By the way the major data alignment bug fix (which I resolved in s2pasm) was to put in this replacement function so the data bytes correspond to where the C code thinks they are:
void ProcessZero(void)
{
int len;
sscanf(&buffer1[6], "%d", &len);
if (len & 1)
fprintf(outfile, "\tbyte\t0%s", NEW_LINE);
if (len & 2)
fprintf(outfile, "\tword\t0%s", NEW_LINE);
len &= ~3;
if (len)
fprintf(outfile, "\tlong\t0[%d]%s", len/4, NEW_LINE);
}
I suspect the same thing should probably be done to ProcessComm() as well, though for that .comm directive GCC has an extra alignment argument, which could/(should?) be used too. But I didn't encounter a problem with that one (yet) unlike the big one I first hit with the .zero directive that crashed code regularly.
There shouldn't be any FCACHE references in LMM mode since p2gcc specifies -mno-fcache when it uses -mlmm. It appears that you are using your own script files, so maybe you need to add -mno-fcache to it. However, if the compiler is generating .compress directives that would cause a problem.
I wasn't aware of the data alignment problem. I suppose there could be an issue if the exact size is required. I was assuming I could get by with using longs for bytes and words even though it does waste some memory.
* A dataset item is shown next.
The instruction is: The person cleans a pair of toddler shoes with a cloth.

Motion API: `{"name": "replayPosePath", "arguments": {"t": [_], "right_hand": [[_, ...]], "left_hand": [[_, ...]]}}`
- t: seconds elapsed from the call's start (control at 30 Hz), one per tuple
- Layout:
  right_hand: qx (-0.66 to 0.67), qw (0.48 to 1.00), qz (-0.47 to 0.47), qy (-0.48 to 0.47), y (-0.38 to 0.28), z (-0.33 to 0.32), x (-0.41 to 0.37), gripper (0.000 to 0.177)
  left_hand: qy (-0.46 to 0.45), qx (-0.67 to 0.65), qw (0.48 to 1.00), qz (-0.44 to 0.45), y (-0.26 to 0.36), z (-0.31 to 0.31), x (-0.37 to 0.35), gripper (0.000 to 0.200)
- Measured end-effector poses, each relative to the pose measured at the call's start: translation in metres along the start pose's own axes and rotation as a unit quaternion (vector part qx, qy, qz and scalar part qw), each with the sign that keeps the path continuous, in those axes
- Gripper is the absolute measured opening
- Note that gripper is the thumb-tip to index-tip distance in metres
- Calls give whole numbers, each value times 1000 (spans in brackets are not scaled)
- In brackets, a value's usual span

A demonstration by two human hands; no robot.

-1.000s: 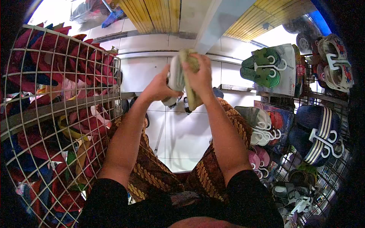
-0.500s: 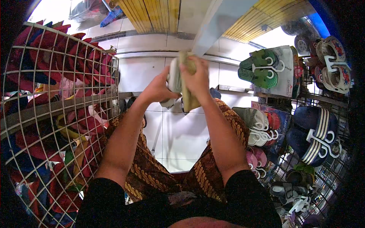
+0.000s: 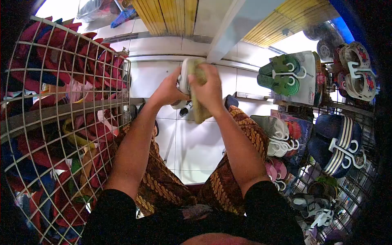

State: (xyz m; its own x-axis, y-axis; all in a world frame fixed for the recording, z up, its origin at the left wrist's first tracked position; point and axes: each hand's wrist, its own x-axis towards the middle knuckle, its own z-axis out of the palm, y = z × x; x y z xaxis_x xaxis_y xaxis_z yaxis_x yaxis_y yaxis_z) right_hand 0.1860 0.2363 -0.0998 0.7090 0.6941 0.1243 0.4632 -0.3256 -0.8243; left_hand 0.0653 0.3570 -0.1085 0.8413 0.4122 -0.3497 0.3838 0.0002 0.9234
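A tall wire rack (image 3: 65, 104) of red and blue goods fills the side beyond the left arm. Well to its right, across the white tiled floor (image 3: 196, 147), hang navy striped sandals (image 3: 341, 143) and green sandals (image 3: 281, 73). Between rack and sandals, raised in front of the person, the left hand (image 3: 165, 90) curls closed around a pale shoe (image 3: 184, 73). The right hand (image 3: 210, 90) clasps an olive cloth (image 3: 199, 112) pressed against that shoe.

One left hand (image 3: 166, 92), one right hand (image 3: 210, 90), one white shoe (image 3: 184, 76), one olive cloth (image 3: 199, 113), one wire basket (image 3: 73, 107), one green sandal pair (image 3: 281, 75), one navy striped sandal pair (image 3: 341, 141).
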Motion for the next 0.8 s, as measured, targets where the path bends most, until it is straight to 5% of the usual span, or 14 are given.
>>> {"name": "replayPosePath", "arguments": {"t": [0.07, 0.1, 0.17, 0.37, 0.47, 0.57, 0.67, 0.77, 0.8], "right_hand": [[4, 997, 42, 66, 44, 1, 20, 40], [58, 980, 181, 52, 71, 0, 28, 42], [337, 862, 368, 90, 78, -16, 38, 46], [531, 742, 407, -40, 68, -46, 49, 56], [676, 616, 360, -186, 90, -41, 54, 59], [753, 505, 353, -231, 85, -38, 54, 61], [763, 509, 346, -197, 68, -44, 50, 65], [695, 604, 357, -156, 10, -60, 44, 64], [694, 595, 356, -191, 17, -59, 46, 63]], "left_hand": [[-35, 3, 999, 41, 18, 1, -12, 96], [-54, 6, 997, 62, 25, 1, -16, 97], [-41, -5, 996, 81, 22, 1, -14, 104], [40, -13, 999, 32, 18, -7, -8, 110], [65, 12, 997, 36, 15, -9, -9, 109], [62, 31, 997, 31, 12, -13, -8, 109], [55, 27, 998, 12, 22, -11, -8, 109], [40, 22, 999, -1, 22, -11, -8, 109], [42, 36, 998, -1, 22, -11, -8, 109]]}}
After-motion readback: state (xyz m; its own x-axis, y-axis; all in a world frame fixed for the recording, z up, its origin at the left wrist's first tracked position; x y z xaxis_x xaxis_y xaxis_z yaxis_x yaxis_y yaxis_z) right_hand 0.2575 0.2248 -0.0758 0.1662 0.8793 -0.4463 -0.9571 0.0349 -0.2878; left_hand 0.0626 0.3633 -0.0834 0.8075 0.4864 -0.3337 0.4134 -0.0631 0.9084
Aha, that was it Dave. I didn't have the -mno-cache option enabled in my Makefile. I've added it and defined __TMP0 long in prefix.spin2 (for some reason I also needed that register name put in there), and it now fully compiles and links in LMM mode, even though s2pasm is rather "chatty". Build crashes my Micropython though for some reason. I'll have to debug it further if I get some time. [UPDATE]: I know why it is crashing, because I've reversed the register order and I need to undo that again to operate with how they are meant to be pushed/popped in LMM mode.
The data alignment was a problem for me basically because sizeof(structure) in C didn't know about these extra padding longs you were adding to its elements and it started reading from incorrect offsets in the data structure. It might have been with an array of structs, can't recall precisely now, but this change fixed it.
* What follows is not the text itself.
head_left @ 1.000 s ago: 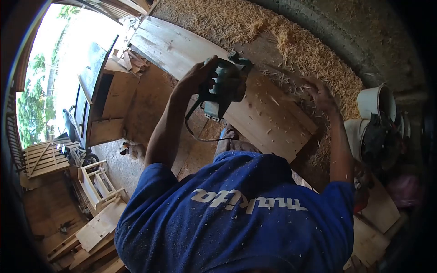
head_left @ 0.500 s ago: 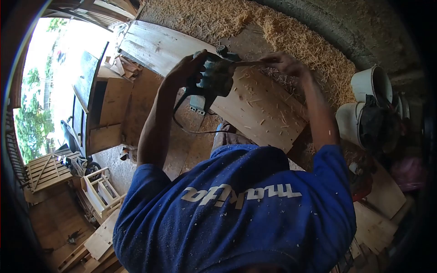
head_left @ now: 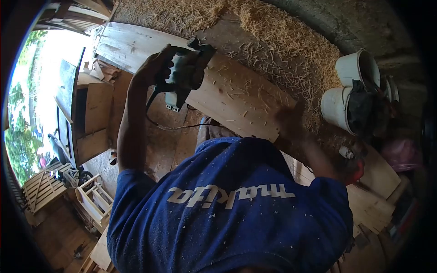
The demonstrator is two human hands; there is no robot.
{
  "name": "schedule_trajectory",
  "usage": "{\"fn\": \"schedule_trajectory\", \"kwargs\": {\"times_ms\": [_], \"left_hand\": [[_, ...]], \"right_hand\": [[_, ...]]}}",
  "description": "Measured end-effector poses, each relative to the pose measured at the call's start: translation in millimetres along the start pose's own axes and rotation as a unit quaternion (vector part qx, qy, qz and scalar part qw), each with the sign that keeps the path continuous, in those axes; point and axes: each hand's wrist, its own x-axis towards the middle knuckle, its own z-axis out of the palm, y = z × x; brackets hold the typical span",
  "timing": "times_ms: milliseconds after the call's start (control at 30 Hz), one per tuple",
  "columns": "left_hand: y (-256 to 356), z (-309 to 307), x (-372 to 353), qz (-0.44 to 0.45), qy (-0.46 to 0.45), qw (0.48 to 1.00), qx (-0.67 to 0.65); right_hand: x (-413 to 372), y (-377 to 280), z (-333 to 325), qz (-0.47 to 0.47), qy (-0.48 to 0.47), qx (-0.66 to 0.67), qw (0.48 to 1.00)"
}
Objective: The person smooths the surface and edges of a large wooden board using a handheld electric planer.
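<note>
My left hand [head_left: 161, 66] is closed around a dark teal power planer [head_left: 189, 68], lifted over the left part of a pale wooden board [head_left: 246, 98]. The planer is tilted, and its cord [head_left: 175, 128] runs down toward my body. Loose curled shavings lie on the board. My right hand [head_left: 292, 122] is smeared by motion near the board's right end, apart from the planer. Its fingers cannot be made out, nor can anything in them.
Wood shavings [head_left: 291, 41] cover the floor beyond the board. White buckets [head_left: 336, 105] with a dark cloth stand at the right, near a red object [head_left: 356, 172] and wooden panels [head_left: 371, 204]. At the left are a cabinet [head_left: 98, 109] and a wooden frame [head_left: 93, 200].
My right hand has moved from beside the planer down and right toward the board's end. The planer, in my left hand, has shifted left in the view, and so has the whole scene.
</note>
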Motion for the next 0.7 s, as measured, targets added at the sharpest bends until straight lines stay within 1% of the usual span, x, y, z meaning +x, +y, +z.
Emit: {"fn": "schedule_trajectory", "kwargs": {"times_ms": [33, 67, 100, 167, 200, 267, 300, 333, 367, 400, 467, 500, 533, 567, 600, 667, 700], "left_hand": [[1, -2, 3, -0.005, 0.008, 1.000, -0.001], [1, -1, 5, -0.011, 0.016, 1.000, -0.002], [6, 4, 0, -0.016, 0.030, 0.999, 0.000], [7, 10, -1, -0.012, 0.023, 1.000, -0.008], [4, 10, -3, -0.012, 0.021, 1.000, -0.013], [-3, 13, 1, -0.004, 0.033, 0.999, -0.012], [-5, 18, -2, -0.008, 0.037, 0.999, -0.037], [-9, 22, -5, -0.014, 0.042, 0.997, -0.063], [-9, 38, -16, 0.007, 0.049, 0.996, -0.070], [-15, 50, -17, 0.006, 0.063, 0.994, -0.093], [-21, 92, -29, 0.047, 0.104, 0.988, -0.102], [-26, 111, -32, 0.104, 0.077, 0.985, -0.118], [-31, 129, -35, 0.159, 0.049, 0.977, -0.133], [-38, 143, -27, 0.159, 0.049, 0.975, -0.145], [-43, 154, -22, 0.177, 0.021, 0.970, -0.167], [-42, 184, -19, 0.174, 0.029, 0.953, -0.246], [-44, 194, -15, 0.182, 0.037, 0.945, -0.270]], "right_hand": [[-10, -19, 16, 0.013, -0.016, -0.008, 1.000], [-12, -22, 21, 0.051, -0.019, -0.005, 0.998], [-2, -15, 24, 0.117, -0.012, -0.005, 0.993], [21, 36, 13, 0.271, 0.013, 0.000, 0.962], [32, 63, 6, 0.354, 0.056, -0.001, 0.933], [40, 100, -8, 0.481, 0.181, -0.037, 0.857], [35, 106, -15, 0.481, 0.188, -0.037, 0.855], [28, 111, -21, 0.472, 0.139, -0.094, 0.866], [23, 111, -26, 0.458, 0.086, -0.151, 0.872], [26, 97, -36, 0.454, 0.083, -0.153, 0.874], [44, 58, -53, 0.394, 0.187, -0.203, 0.877], [60, 38, -61, 0.391, 0.192, -0.017, 0.900], [77, 12, -69, 0.379, 0.188, 0.171, 0.890], [101, -21, -90, 0.354, 0.150, 0.248, 0.889], [127, -50, -103, 0.323, 0.114, 0.322, 0.883], [162, -86, -90, 0.214, 0.169, 0.340, 0.900], [173, -93, -78, 0.200, 0.168, 0.346, 0.901]]}}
Just got MP to work in LMM mode but I'm sort of surprised. If I compile and run it with LMM mode I get worse performance for Micropython compared to my (optimised) COG mode and the image size is about the same. Seems the COG mode is still the way to go, at least for now.
LMM mode COG mode
Testing 1 additions per loop over 10s Testing 1 additions per loop over 10s
Count: 302567 Count: 393664
Count: 302547 Count: 393670
Count: 302547 Count: 393669
Testing 2 additions per loop over 10s Testing 2 additions per loop over 10s
Count: 223201 Count: 299834
Count: 223196 Count: 299827
Count: 223195 Count: 299826
Testing 3 additions per loop over 10s Testing 3 additions per loop over 10s
Count: 176357 Count: 239221
Count: 176352 Count: 239216
Count: 176352 Count: 239215
Testing 10! calculations per loop over 10s Testing 10! calculations per loop over 10s
Count: 13014 Count: 15461
Count: 13014 Count: 15461
Count: 13014 Count: 15461
I found an optimization I could apply to p2gcc compilation sequence that first identifies this frequent behavior in cog mode:
rdlong r1, ##.LC8
...
.LC8
long _mp_type_NameError
and uses this method instead:
mov r1, ##_mp_type_NameError
I applied it to the Micropython assembly files and found it improved benchmarks slightly compared to the above. Was hoping for a higher gain but it was at least a gain.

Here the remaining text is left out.